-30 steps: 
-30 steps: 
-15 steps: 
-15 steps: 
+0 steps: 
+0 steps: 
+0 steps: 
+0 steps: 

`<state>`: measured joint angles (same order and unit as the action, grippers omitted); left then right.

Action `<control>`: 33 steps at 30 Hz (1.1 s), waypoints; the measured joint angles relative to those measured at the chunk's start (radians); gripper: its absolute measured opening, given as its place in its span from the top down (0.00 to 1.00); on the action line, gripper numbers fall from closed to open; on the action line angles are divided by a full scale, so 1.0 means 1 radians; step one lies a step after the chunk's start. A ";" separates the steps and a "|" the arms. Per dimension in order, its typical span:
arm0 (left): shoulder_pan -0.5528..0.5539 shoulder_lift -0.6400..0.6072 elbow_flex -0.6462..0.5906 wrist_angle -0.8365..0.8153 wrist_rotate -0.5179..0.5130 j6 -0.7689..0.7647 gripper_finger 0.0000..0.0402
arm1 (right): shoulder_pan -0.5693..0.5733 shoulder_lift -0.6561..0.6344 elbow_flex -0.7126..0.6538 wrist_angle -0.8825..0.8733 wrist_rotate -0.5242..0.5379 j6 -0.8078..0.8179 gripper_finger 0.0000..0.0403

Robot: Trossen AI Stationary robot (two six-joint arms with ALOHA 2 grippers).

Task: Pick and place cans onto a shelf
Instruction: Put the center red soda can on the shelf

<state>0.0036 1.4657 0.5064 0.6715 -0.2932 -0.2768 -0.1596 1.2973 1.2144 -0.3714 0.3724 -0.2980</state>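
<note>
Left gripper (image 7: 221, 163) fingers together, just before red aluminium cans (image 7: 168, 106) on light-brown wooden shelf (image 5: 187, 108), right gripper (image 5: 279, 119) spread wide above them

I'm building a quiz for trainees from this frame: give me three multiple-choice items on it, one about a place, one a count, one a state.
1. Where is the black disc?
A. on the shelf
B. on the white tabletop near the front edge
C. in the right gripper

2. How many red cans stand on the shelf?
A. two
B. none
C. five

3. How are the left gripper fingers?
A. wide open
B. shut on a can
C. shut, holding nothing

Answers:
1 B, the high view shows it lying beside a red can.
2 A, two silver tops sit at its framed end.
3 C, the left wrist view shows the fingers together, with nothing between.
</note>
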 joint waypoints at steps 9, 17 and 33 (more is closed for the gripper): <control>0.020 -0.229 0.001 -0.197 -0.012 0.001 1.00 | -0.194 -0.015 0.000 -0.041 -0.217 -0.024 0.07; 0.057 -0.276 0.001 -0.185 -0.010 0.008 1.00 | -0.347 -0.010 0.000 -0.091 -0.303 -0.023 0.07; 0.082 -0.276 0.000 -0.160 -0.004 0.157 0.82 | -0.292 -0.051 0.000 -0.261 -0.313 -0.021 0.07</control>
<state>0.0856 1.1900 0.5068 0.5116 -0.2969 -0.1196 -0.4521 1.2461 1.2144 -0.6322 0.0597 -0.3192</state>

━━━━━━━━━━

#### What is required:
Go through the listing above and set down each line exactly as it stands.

#### Solved problem:
-30 steps: 
-30 steps: 
-15 steps: 
-15 steps: 
+0 steps: 
+0 steps: 
+0 steps: 
+0 steps: 

`<state>`: measured joint angles (same order and unit as the action, grippers omitted); left then right.

Action `<control>`: 33 steps at 30 Hz (1.1 s), waypoints; the measured joint angles relative to those measured at the chunk's start (radians); gripper: its absolute measured opening, given as its place in its span from the top down (0.00 to 1.00); on the action line, gripper numbers fall from closed to open; on the action line angles are divided by a full scale, so 1.0 means 1 radians; step one lies a step after the chunk's start. A ";" separates the steps and a "|" the arms. Per dimension in order, its typical span:
arm0 (left): shoulder_pan -0.5528..0.5539 shoulder_lift -0.6400..0.6072 elbow_flex -0.6462..0.5906 wrist_angle -0.8365..0.8153 wrist_rotate -0.5179..0.5130 j6 -0.7689..0.7647 gripper_finger 0.0000..0.0402
arm1 (right): shoulder_pan -0.5693..0.5733 shoulder_lift -0.6561..0.6344 elbow_flex -0.7126..0.6538 wrist_angle -0.8825..0.8733 wrist_rotate -0.5242..0.5379 j6 -0.8078..0.8179 gripper_finger 0.0000..0.0403

Robot: Trossen AI Stationary robot (two six-joint arms with ALOHA 2 grippers).

Task: Pick and place cans onto a shelf
Instruction: Put the center red soda can on the shelf

<state>0.0036 1.4657 0.5064 0.6715 -0.2932 -0.2768 -0.1596 1.2973 1.2144 -0.3714 0.3724 -0.2980</state>
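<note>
Left gripper (image 7: 221, 163) fingers together, just before red aluminium cans (image 7: 168, 106) on light-brown wooden shelf (image 5: 187, 108), right gripper (image 5: 279, 119) spread wide above them

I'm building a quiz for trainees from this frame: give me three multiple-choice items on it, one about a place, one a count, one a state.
1. Where is the black disc?
A. on the shelf
B. on the white tabletop near the front edge
C. in the right gripper

2. How many red cans stand on the shelf?
A. two
B. none
C. five

3. How are the left gripper fingers?
A. wide open
B. shut on a can
C. shut, holding nothing

Answers:
1 B, the high view shows it lying beside a red can.
2 A, two silver tops sit at its framed end.
3 C, the left wrist view shows the fingers together, with nothing between.
</note>
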 joint waypoints at steps 9, 17 and 33 (more is closed for the gripper): <control>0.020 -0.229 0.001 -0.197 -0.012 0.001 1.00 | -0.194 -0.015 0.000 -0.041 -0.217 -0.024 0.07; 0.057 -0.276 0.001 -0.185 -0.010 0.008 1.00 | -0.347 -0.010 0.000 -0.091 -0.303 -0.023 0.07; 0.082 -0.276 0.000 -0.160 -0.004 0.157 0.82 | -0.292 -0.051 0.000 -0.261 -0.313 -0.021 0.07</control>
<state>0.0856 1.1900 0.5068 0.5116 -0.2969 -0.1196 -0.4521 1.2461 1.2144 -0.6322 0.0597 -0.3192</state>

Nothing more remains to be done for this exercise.